Of course maybe you're imagining something quite different than I am since we are still avoiding the pesky question of "Why?"
 — scad mientist, Sep 15 2015

 /how it applies/

probably referring to Tulaine's assertion that Ma Nature does not like axles.
 — bungston, Sep 16 2015

Ah, good point.
 — MaxwellBuchanan, Sep 16 2015

Why not?
 — pashute, Sep 17 2015

Near the axle, the blades will be slow-moving and moving through the air in the least aerodynamic orientation possible, so the air will just flow round them - just like gravy in a pan flows around a slowly stirring spoon.
 — hippo, Sep 17 2015

Time to hear the reason for this large and very inefficient air compressor?
 — cudgel, Sep 17 2015

 — MaxwellBuchanan, Sep 17 2015

 //Well, the same argument could be made about normal wind turbines or propellors, but it doesn't seem to be the case.//

 Not really. A properly designed aerofoil is cambered such that the trailing edge is set to deliver the correct air- deflection angle whilst the leading edge points approximately into the oncoming flow, i.e. At near-zero incidence. A flat plate will inevitably be at extremely high incidence to the oncoming flow. The boundary layer will not cope with the extreme level of diffusion being imposed on it and will immediately separate. Hence an inclined flat plate will operate stalled whilst a well designed aerofoil will deliver the intended level of air deflection, up to a point.

Also, funnels can't increase windspeed, but I think we're agreed on that.
 — EnochLives, Sep 17 2015

 //Near the axle, the blades will be slow-moving and moving through the air in the least aerodynamic orientation possible...

 So, don't have an inner portion, just use rods.

But anyway, I'm thinking vortex stylee would be most efficient, like them vortex drives they keep trying to make for submarines, air's just another fluid....
 — not_morrison_rm, Sep 18 2015

 Alternate design:

 Aerofoil propeller near the center, centrifugal fan around the outside.

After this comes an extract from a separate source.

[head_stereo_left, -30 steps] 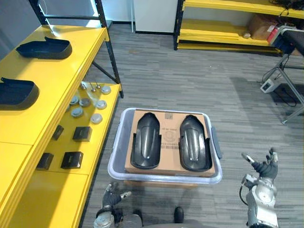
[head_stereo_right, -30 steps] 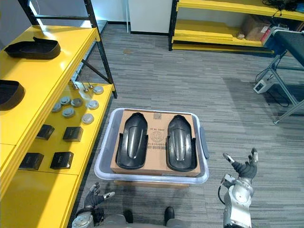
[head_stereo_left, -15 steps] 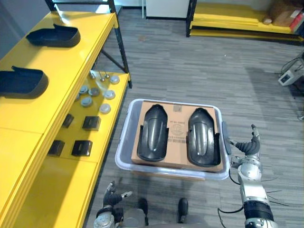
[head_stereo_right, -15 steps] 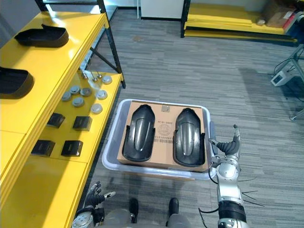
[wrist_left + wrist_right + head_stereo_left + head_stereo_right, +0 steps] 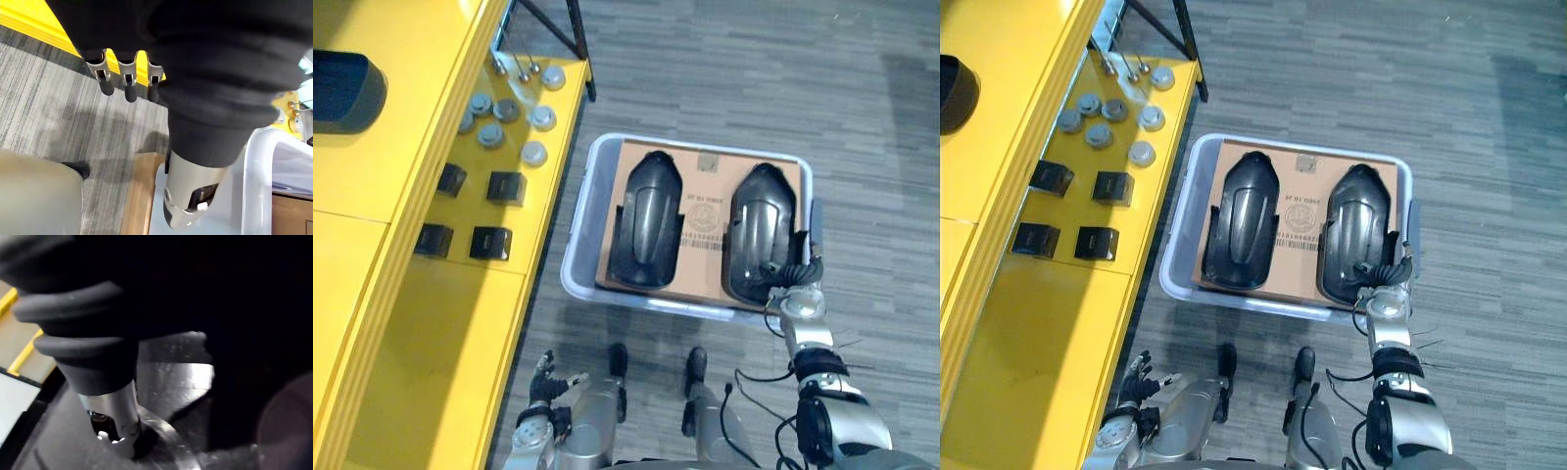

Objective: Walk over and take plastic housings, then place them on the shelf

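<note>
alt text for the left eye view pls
The robot's right hand is at the near end of the right one of two black plastic housings lying on a brown cardboard sheet in a pale grey plastic tote. A yellow shelf beside it holds small black boxes and grey discs.

The floor (image 5: 705, 78) is grey, laid in narrow streaked strips, with a darker patch toward its far right. Along the left side stands a yellow shelf (image 5: 372, 323) in two tiers, the upper tier set above and to the left of the lower one. A black post (image 5: 580, 49) stands at the lower tier's far corner. The light is even, with a soft sheen on the yellow boards.
</note>
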### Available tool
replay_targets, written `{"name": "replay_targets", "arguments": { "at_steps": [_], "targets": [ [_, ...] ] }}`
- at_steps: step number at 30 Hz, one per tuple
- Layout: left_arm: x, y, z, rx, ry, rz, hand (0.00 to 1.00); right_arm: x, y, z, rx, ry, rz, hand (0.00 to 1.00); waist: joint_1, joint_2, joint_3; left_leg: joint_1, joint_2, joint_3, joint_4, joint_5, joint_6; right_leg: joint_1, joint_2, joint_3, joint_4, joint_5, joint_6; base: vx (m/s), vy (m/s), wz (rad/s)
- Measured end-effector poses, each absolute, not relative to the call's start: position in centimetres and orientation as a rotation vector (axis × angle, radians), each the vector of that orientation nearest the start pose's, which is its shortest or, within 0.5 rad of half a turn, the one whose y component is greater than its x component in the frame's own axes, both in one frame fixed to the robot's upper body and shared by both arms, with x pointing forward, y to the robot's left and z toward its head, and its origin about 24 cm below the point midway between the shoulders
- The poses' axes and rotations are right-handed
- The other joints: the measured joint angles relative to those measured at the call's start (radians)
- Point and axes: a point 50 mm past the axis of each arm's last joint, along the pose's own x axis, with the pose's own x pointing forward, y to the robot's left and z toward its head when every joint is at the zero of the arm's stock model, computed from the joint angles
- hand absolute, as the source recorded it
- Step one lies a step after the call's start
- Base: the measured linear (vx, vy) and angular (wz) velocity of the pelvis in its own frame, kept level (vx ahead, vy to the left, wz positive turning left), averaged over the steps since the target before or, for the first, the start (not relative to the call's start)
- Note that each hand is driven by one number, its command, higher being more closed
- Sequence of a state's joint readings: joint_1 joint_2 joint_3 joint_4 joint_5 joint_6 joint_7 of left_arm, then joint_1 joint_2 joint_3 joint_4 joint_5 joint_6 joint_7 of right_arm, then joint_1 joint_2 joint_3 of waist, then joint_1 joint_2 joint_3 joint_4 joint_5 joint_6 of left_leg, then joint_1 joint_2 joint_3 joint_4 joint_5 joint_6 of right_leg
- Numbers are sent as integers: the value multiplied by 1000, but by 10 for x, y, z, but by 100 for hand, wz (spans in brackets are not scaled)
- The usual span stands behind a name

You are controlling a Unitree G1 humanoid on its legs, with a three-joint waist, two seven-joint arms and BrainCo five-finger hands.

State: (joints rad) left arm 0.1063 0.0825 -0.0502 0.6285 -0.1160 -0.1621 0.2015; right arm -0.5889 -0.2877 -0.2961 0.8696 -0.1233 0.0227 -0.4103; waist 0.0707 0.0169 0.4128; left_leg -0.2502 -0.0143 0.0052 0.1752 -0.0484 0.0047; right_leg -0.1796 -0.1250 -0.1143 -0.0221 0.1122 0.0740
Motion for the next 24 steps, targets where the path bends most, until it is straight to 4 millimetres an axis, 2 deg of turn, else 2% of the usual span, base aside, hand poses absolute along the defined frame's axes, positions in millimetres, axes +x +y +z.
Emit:
{"name": "replay_targets", "arguments": {
  "at_steps": [2, 7, 10, 14, 18, 21, 24],
  "targets": [
    [181, 179, -96, 39, 551, 229, 0, 337, -280, 49, -247, 230, -671, 100, 0, -1, 9, -1, 0, -1, -3, 2, 0, -2, 1, -1, -1, 1, 0, -34, 11, 0],
    [185, 174, -94, 39, 542, 220, 0, 337, -285, 54, -216, 209, -696, 100, -2, -2, 9, 2, 0, 1, -15, 4, 0, -3, 2, 2, -7, 1, -1, 0, 0, 0],
    [187, 173, -93, 39, 536, 218, 0, 328, -288, 56, -223, 163, -718, 100, -2, -3, 9, 7, 1, 1, -24, 6, 0, -1, 2, 2, -11, 2, -3, 28, 0, -1],
    [192, 173, -87, 34, 504, 214, 0, 306, -290, 51, -250, 125, -736, 100, -5, -5, 8, 42, 0, -2, -39, 6, 1, 29, 2, 2, -13, 3, -3, 33, 3, 1],
    [201, 172, -69, 19, 411, 208, 0, 283, -296, 50, -292, 89, -798, 100, -19, -16, 2, 74, -5, -4, -64, 13, 10, 50, -4, 1, -13, 3, -3, -5, 12, 0],
    [198, 173, -56, 1, 350, 215, 0, 273, -287, 57, -322, 27, -809, 100, -37, -33, -24, 90, -4, 2, -79, 16, 8, 54, -4, 7, -13, 2, -2, -11, 9, -7],
    [203, 171, -30, -21, 231, 201, 0, 264, -275, 65, -370, -36, -798, 100, -55, -45, -73, 107, -3, -1, -109, 27, 2, 59, -1, 7, -14, -1, -1, 0, -2, -1]
  ]
}}
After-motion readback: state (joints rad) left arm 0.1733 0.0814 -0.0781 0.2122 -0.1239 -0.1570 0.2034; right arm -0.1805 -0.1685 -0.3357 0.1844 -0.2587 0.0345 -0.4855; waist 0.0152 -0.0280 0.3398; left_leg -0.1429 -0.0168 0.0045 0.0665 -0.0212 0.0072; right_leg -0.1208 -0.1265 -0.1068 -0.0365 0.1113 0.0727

Not sure it would work any better, but it takes advantage of the extra speed at the tips, and separates the air streams.
 — MechE, Sep 18 2015

 // separates the air streams.

<obligatory mention of "Don't cross the streams">
 — not_morrison_rm, Sep 18 2015

This gives me an idea, I reckon you could tune the opposing flows from the inside and outside of the blades to be equal quite easily. You could then use this to pump air through a radiator... though the middle, back through the edges (with appropriate flow design for ideal temp gradients). Sort of a single-fan single-sided two pass rad-fan design. I'll pay \$5 more for such tech in my next car.
 — bs0u0155, Sep 18 2015

...or you could switch the blades twice... 3 pass single fan single direction.... the diameter increase will help with the temperature change expanding the air.
 — bs0u0155, Sep 18 2015

//single-sided two pass rad-fan // But this would less effective, shirley, since the returning air will already have been heated in passing over the radiator the first time.